We took Susan and Herman Jenny's class in France in 2002 and had a great time. We were the only two students in the class. We would go to markets or little cheesemakers or olive shops in the morning with Susan. In the afternoon, we would cook. In the evening, we were supposed to eat in the dining room with the B&B guests, but we didn't know them, and preferred to be in the kitchen with Susan and Herman, who, it turned out, had lived in Memphis for years when Herman was working as a big chef for Hilton. Lenore still makes the madelines she learned from Susan and Herman and makes them better than the bakery by her house.

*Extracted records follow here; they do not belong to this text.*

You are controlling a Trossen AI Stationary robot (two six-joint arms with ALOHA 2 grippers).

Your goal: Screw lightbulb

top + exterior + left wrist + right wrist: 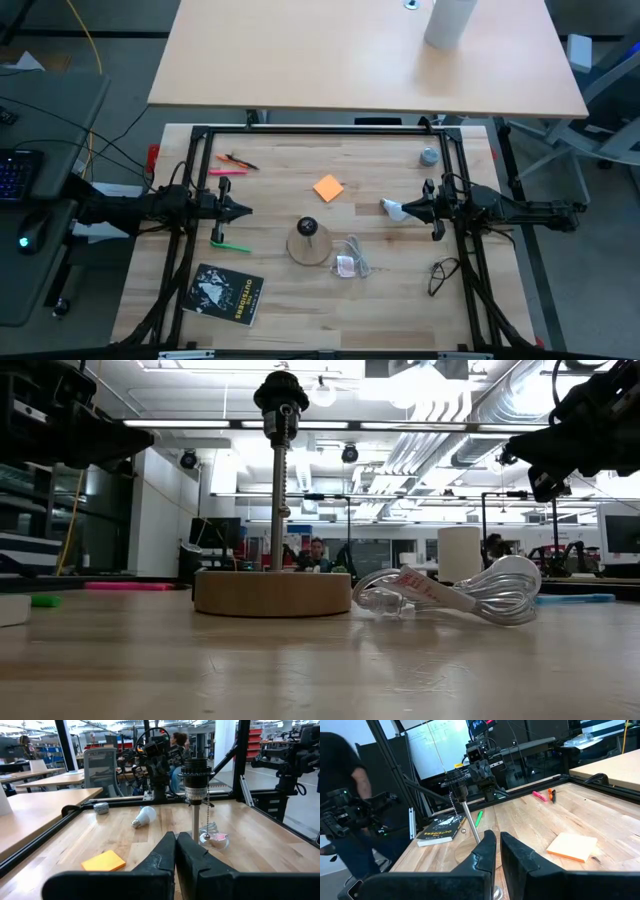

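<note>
The lightbulb (pixel 392 208) is a small white globe with a silver base. It lies on its side on the wooden table; it also shows in the left wrist view (pixel 145 815). My right gripper (pixel 407 210) is shut and empty, raised just right of the bulb. The right wrist view does not show the bulb. The tan wooden disc (pixel 308 247) stands mid-table with its black socket (pixel 196 769) up on a thin post. My left gripper (pixel 246 210) is shut and empty, raised left of the socket.
An orange note (pixel 328 188) lies beyond the disc. A see-through packet with cord (pixel 350 262) lies right of the disc. A book (pixel 228 293), a green marker (pixel 230 243), a pink marker (pixel 228 172), a grey roll (pixel 430 156) and a black cable (pixel 445 272) lie around.
</note>
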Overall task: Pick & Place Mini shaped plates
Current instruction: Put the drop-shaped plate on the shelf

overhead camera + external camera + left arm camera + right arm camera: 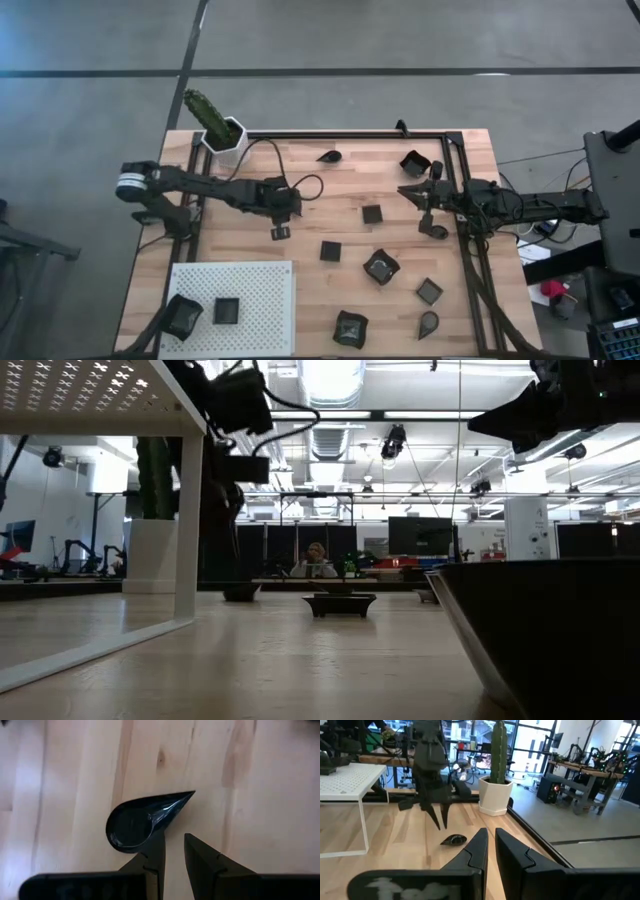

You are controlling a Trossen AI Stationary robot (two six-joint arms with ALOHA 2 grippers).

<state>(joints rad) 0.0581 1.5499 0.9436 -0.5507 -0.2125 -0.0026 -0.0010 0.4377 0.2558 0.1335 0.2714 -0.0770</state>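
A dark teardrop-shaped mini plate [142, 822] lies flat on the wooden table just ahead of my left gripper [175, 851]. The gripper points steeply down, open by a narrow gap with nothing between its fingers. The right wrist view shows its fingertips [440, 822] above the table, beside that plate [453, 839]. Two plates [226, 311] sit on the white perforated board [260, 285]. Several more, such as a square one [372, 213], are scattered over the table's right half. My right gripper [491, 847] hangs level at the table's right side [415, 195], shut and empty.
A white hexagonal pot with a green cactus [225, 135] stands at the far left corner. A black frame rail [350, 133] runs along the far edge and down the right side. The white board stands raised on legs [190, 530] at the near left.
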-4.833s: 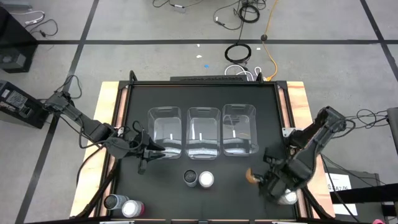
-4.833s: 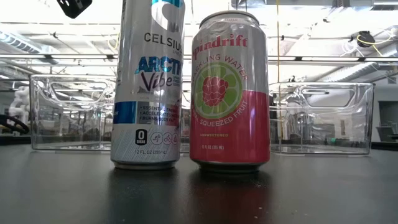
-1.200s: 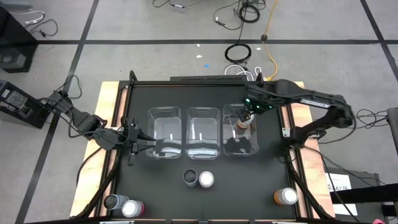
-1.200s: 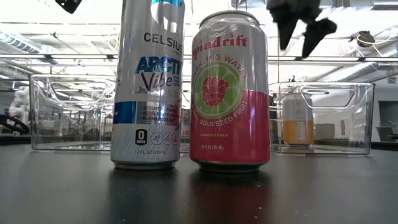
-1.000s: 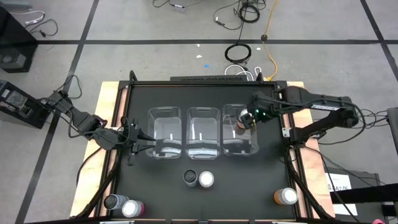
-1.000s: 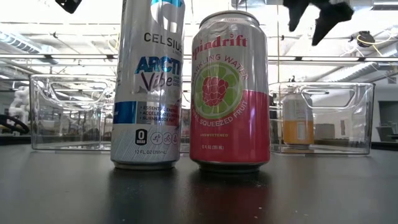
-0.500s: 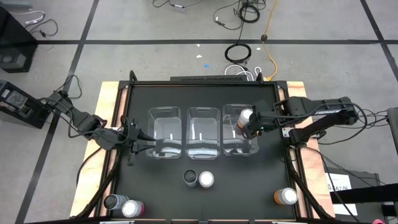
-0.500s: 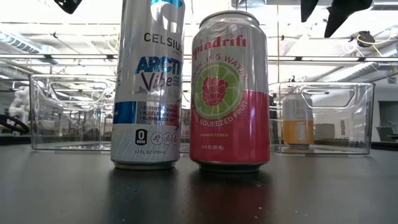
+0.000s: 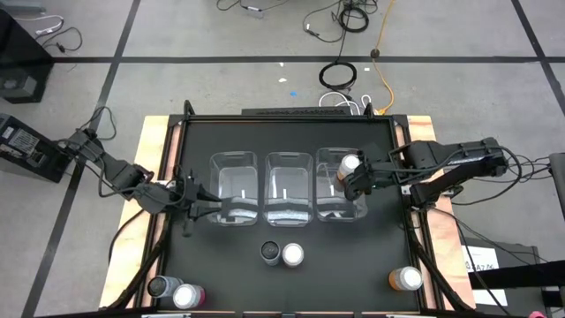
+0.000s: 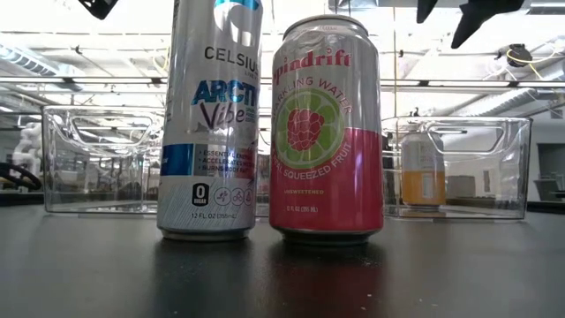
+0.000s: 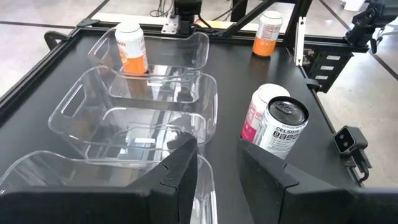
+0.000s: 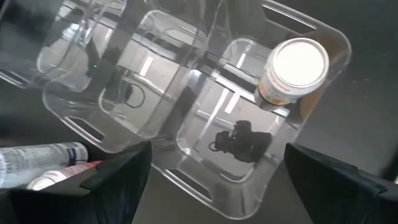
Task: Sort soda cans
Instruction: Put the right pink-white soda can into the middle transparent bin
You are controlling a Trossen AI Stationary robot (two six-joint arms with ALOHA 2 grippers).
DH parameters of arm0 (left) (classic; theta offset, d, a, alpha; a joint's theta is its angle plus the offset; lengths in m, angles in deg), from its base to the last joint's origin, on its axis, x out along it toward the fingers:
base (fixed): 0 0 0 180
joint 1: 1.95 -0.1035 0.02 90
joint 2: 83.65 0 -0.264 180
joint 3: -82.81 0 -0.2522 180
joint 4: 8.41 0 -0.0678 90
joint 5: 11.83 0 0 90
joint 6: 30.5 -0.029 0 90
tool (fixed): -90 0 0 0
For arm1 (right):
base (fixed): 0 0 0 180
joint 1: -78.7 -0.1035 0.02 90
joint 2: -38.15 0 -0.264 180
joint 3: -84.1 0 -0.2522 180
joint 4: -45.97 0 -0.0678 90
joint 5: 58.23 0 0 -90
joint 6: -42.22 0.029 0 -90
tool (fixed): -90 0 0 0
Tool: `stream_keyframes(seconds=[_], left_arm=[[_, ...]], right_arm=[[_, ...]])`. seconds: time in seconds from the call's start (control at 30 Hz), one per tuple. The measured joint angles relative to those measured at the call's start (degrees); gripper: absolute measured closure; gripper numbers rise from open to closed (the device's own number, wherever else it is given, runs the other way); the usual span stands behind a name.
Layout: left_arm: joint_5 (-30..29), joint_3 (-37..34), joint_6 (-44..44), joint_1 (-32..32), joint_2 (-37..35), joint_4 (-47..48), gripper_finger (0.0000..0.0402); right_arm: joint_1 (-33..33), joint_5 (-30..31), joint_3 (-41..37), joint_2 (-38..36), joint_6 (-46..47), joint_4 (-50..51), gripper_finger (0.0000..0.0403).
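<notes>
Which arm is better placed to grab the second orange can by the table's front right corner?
Right, probably. Its open, empty end effector hovers over the right clear plastic bin, on the same side as that orange can. The left end effector waits at the left bin.

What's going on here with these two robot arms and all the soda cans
The robot is sorting soda cans into three clear bins. One orange can already stands upright in the right-hand bin, and the right gripper hovers above that bin, open and empty. The left gripper waits over the left bin, holding nothing. Unsorted on the table: a grey can beside a pink can in front of the bins, another orange can at the front right, and two more cans at the front left.
</notes>
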Motion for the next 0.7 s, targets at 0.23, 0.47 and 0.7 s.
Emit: stream_keyframes(seconds=[0.23,0.47,0.7], left_arm=[[0.1,0.0,0.0,0.0,0.4,0.0,0.0281],[0.1,0.0,-0.1,0.0,0.4,0.2,0.0281],[0.1,0.0,-0.1,0.0,0.4,0.2,0.0281]], right_arm=[[0.0,-0.1,0.0,0.0,-0.1,-1.2,0.0044],[0.7,0.0,0.0,0.1,-0.2,-2.2,0.0044],[0.3,3.6,0.0,3.7,-8.0,-17.5,0.0044]])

Anyhow. Lenore found this class near her house. We were to make a Tuscan menu of roasted chicken with lemon and wine sauce, tomato soup garnished with pecorino cheese crisps, porcini mushroom risotto with prosciutto (sigh -- serrano ham**), and baked pears with zabaglione. Also a green salad and a white bean and roasted garlic dip. It would take a normal person all day to prepare this meal, but whatever.
The other woman on the team with Lenore and me was very nice and interesting -- a cookbook editor -- but just a touch didactic. She informed us that when one squeezes a lemon, one squeezes cut side down. Which we already knew. As we have both squeezed lemons before. And even if we hadn't, we could have figured out. As neither of us is a complete moron***. Bless her heart.
The teacher demonstrated the magic chicken marinater. Marinates in half the time! he told us. Please do not tell my husband about this gadget! I implored Lenore. I do not need another piece of junk in my kitchen. The teacher assured me that a ziplock bag works just as well for someone who plans. Oh great, I said.
Something new I learned is that when the chicken is ready to be turned, it will release easily from the pan.
The pears partway through the baking process, before the butter is added and the sauce reduced.
The completed chicken. No photos of the risotto because it is hard to take a photo of risotto that looks good. At least, it's hard for me. And because I forgot.
The finished pear in the sauce.
* That reminds me, LPC, that my SH's old wedding ring diamonds converted into drop earrings of different lengths are here and I need to take a photo for you.
** The serrano ham story. Some of you know how SH and I lost $100 of serrano ham at Customs when we returned from our first trip to Spain. Oh, the heartbreak.
*** Have I told you the "Because we do not hire eedeeots?" story? I should. It has to do with equipment guarding, or the lack thereof, and the French technicians installing the machinery.